=== The data ===
Start of Block
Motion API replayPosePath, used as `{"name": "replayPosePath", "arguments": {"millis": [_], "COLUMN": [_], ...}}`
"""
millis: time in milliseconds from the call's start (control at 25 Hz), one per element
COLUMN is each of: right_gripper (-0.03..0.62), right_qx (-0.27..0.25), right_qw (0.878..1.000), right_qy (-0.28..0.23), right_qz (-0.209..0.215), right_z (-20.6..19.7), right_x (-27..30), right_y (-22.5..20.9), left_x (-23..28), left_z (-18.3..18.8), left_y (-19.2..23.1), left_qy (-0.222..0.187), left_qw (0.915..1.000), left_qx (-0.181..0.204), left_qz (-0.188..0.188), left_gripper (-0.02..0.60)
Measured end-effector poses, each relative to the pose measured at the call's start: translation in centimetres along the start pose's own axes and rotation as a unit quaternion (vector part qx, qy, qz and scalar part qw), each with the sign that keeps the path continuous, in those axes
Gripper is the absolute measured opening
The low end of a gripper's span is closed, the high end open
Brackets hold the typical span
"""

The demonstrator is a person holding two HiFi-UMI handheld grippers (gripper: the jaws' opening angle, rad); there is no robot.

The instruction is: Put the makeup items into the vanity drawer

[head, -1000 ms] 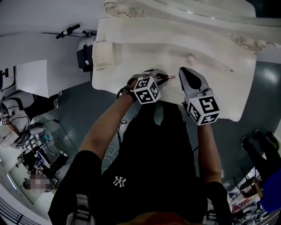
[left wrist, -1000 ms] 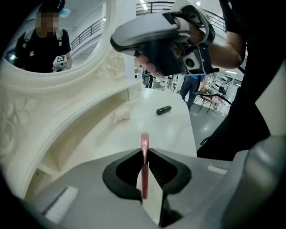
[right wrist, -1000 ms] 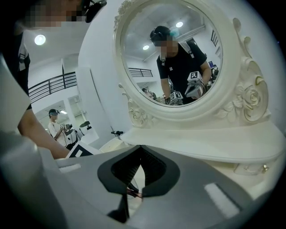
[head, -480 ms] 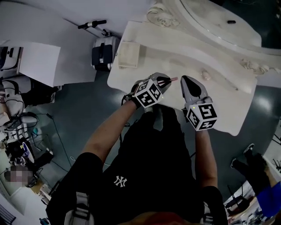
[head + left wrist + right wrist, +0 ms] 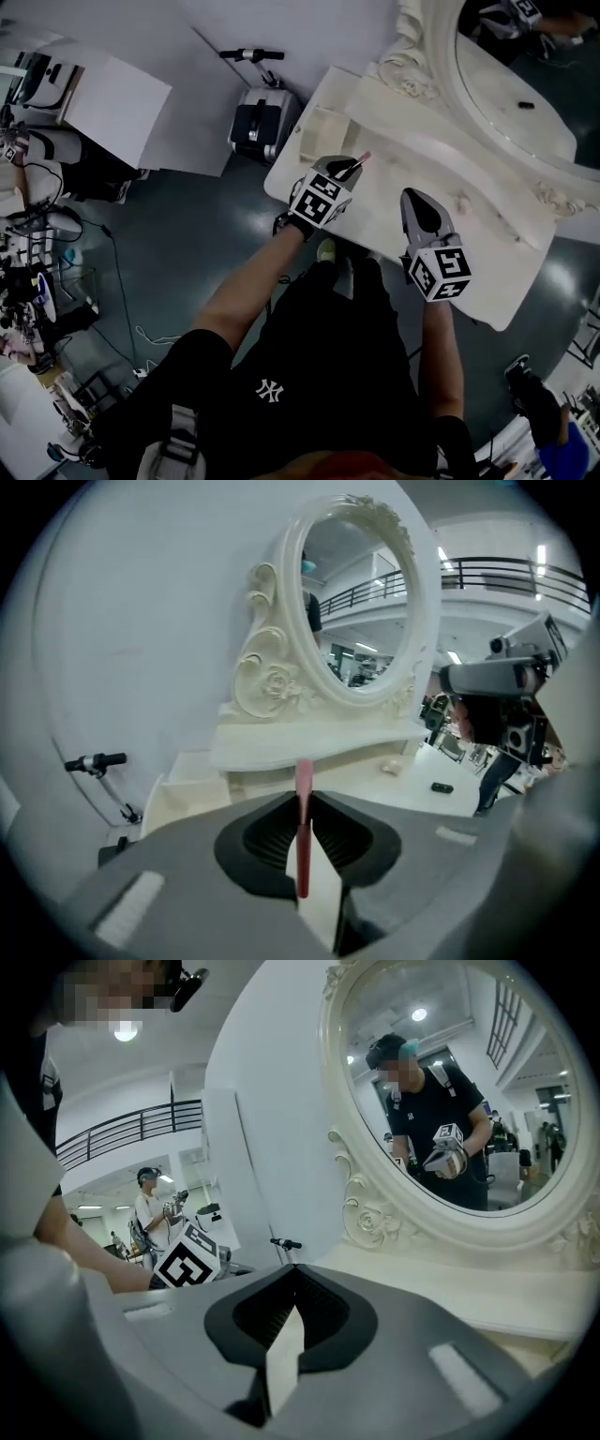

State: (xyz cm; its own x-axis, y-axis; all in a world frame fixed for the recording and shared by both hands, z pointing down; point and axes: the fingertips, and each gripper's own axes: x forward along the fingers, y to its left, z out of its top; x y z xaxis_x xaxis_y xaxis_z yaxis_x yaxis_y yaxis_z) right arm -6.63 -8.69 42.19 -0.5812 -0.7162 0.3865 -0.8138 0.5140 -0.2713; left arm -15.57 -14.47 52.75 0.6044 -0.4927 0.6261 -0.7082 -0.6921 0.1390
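Note:
My left gripper (image 5: 345, 172) (image 5: 302, 803) is shut on a thin pink makeup stick (image 5: 303, 832), whose pale tip (image 5: 362, 158) pokes out past the jaws. It hovers over the left part of the white vanity top (image 5: 380, 202), close to a square open compartment (image 5: 322, 127) at that end. My right gripper (image 5: 418, 208) (image 5: 292, 1277) is over the middle of the top, shut with nothing in it. A small pale item (image 5: 461, 199) (image 5: 392, 767) and a small black item (image 5: 441, 787) lie further right on the top.
The oval mirror (image 5: 511, 75) (image 5: 459, 1082) in its carved frame stands at the back of the vanity. A dark suitcase (image 5: 258, 127) and a scooter handlebar (image 5: 251, 54) are on the floor at the vanity's left. Other people stand in the room behind.
The head view has swung, so the vanity now sits upper right. My left gripper with the pink stick has moved nearer the vanity's left end. The right gripper stays shut over the top.

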Motion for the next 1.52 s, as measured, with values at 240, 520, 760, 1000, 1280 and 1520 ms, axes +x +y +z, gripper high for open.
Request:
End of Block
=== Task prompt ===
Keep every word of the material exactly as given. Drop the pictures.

=== Answer to this exercise ===
Motion API replayPosePath, used as `{"name": "replayPosePath", "arguments": {"millis": [_], "COLUMN": [_], ...}}`
"""
millis: time in milliseconds from the call's start (control at 25 Hz), one per element
COLUMN is each of: right_gripper (-0.03..0.62), right_qx (-0.27..0.25), right_qw (0.878..1.000), right_qy (-0.28..0.23), right_qz (-0.209..0.215), right_z (-20.6..19.7), right_x (-27..30), right_y (-22.5..20.9), left_x (-23..28), left_z (-18.3..18.8), left_y (-19.2..23.1), left_qy (-0.222..0.187), left_qw (0.915..1.000), left_qx (-0.181..0.204), left_qz (-0.188..0.188), left_gripper (-0.02..0.60)
Measured end-effector poses, each relative to the pose measured at the call's start: translation in centimetres along the start pose's own axes and rotation as a unit quaternion (vector part qx, qy, qz and scalar part qw), each with the sign that keeps the path continuous, in those axes
Gripper is the absolute measured opening
The low end of a gripper's span is closed, the high end open
Brackets hold the typical span
"""

The demonstrator is a person holding two HiFi-UMI handheld grippers (gripper: the jaws' opening angle, rad); there is no robot.

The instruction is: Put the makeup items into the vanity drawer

[head, -1000 ms] 
[left wrist, -1000 ms] 
[right wrist, -1000 ms] 
[head, -480 ms] 
[head + left wrist + right wrist, +0 ms] 

State: (xyz cm; its own x-axis, y-axis; all in a world frame fixed for the recording and shared by both hands, z pointing down; point and axes: the fingertips, and each gripper's own axes: x forward along the fingers, y to its left, z out of its top; x y z xaxis_x xaxis_y xaxis_z yaxis_x yaxis_y yaxis_z) right arm -6.63 -8.69 42.19 -0.5812 -0.7162 0.3865 -0.8138 0.5140 -0.2713; left arm -15.57 -14.47 52.75 0.6044 -0.4927 0.6261 -0.7082 -0.6921 0.1390
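Note:
My left gripper (image 5: 345, 172) (image 5: 302, 803) is shut on a thin pink makeup stick (image 5: 303, 832), whose pale tip (image 5: 362, 158) pokes out past the jaws. It hovers over the left part of the white vanity top (image 5: 380, 202), close to a square open compartment (image 5: 322, 127) at that end. My right gripper (image 5: 418, 208) (image 5: 292, 1277) is over the middle of the top, shut with nothing in it. A small pale item (image 5: 461, 199) (image 5: 392, 767) and a small black item (image 5: 441, 787) lie further right on the top.
The oval mirror (image 5: 511, 75) (image 5: 459, 1082) in its carved frame stands at the back of the vanity. A dark suitcase (image 5: 258, 127) and a scooter handlebar (image 5: 251, 54) are on the floor at the vanity's left. Other people stand in the room behind.
The head view has swung, so the vanity now sits upper right. My left gripper with the pink stick has moved nearer the vanity's left end. The right gripper stays shut over the top.
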
Motion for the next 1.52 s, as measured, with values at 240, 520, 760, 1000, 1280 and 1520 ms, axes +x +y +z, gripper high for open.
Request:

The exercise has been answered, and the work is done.